For information on submitting an Abstract to present at the 8IATC see: https://internationaladventuretherapy.org/8iatc/8iatc-home/call-for-presentations/  

For more information about the conference visit: www.internationaladventuretherapy.org/8iatc

More Information

For more information on local protocols in relation to traditional custodians see the City of Wollongong Welcome and Acknowledgement of Country document: http://www.wollongong.nsw.gov.au/services/community/Documents/Welcome

For more information on identified local traditional custodians look for:

  • Korewal Elouera Jerrungarugh Tribal Elders (KEJ)
  • Wadi Wadi Coomaditchie Aboriginal Corporation
  • Wodi Wodi Elders Corporation
  • Wodi Wodi Traditional Custodian Corporation

There were over 300 culturally and linguistically diverse groups of people living in the Australian continent prior to colonisation by the British beginning around 1788. Among other commonalities within these traditional Indigenous groups were cultural practices – deep wisdom, skills and knowledges – that maintained the health of people, communities and the country over millenia.

Today, contemporary Australians – from all cultural backgrounds – are at various stages of ‘making sense of’ and ‘taking up personal reconciliation’ with the history of colonisation and dispossession. This is an ongoing ‘work in progress’ for Australia and Australians.
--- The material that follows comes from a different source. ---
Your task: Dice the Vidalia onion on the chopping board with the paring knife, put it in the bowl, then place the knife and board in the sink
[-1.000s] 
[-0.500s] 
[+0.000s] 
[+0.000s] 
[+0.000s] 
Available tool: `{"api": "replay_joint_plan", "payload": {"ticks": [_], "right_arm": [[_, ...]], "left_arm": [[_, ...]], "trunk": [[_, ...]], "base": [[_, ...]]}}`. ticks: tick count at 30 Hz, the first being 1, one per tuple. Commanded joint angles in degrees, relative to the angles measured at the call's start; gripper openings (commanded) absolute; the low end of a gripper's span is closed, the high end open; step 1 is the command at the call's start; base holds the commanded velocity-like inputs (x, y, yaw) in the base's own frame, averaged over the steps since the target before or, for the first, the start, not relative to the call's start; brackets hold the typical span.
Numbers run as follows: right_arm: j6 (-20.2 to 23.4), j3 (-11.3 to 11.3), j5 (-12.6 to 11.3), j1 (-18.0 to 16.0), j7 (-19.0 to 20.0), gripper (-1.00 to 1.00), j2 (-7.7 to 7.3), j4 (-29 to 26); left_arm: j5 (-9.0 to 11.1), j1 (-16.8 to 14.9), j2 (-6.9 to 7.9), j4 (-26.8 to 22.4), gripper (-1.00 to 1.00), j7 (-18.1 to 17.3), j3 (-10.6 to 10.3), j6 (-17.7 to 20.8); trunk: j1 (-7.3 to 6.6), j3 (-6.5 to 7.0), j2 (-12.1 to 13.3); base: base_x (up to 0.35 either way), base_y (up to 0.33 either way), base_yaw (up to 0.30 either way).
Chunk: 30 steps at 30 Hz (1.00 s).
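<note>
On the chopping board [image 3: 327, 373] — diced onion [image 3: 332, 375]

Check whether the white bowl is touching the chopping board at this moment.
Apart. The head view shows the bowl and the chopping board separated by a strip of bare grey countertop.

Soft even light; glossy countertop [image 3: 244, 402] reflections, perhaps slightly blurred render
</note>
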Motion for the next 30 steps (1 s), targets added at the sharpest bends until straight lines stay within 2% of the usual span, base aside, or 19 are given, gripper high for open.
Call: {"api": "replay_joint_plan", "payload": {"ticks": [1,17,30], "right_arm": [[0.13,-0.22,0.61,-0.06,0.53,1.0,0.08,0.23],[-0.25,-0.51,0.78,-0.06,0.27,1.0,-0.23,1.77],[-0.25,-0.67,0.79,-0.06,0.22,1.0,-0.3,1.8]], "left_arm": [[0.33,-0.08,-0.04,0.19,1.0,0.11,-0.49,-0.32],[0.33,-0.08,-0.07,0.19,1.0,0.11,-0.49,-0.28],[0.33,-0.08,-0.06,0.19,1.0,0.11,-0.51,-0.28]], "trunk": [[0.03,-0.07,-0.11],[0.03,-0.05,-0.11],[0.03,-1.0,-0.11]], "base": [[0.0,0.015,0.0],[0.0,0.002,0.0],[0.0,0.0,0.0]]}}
The Australian Association for Bush Adventure Therapy encourages individuals to take up the pursuit of reconciliation. Organisationally, AABAT acknowledges the role and responsibility for national bodies and those engaging in public discourse to acknowledge and show respect for the ancient cultural presence in the Australian landscape and the ongoing traditional and spiritual custodianship of land by Aboriginal and Torres Strait Islander people living in Australia.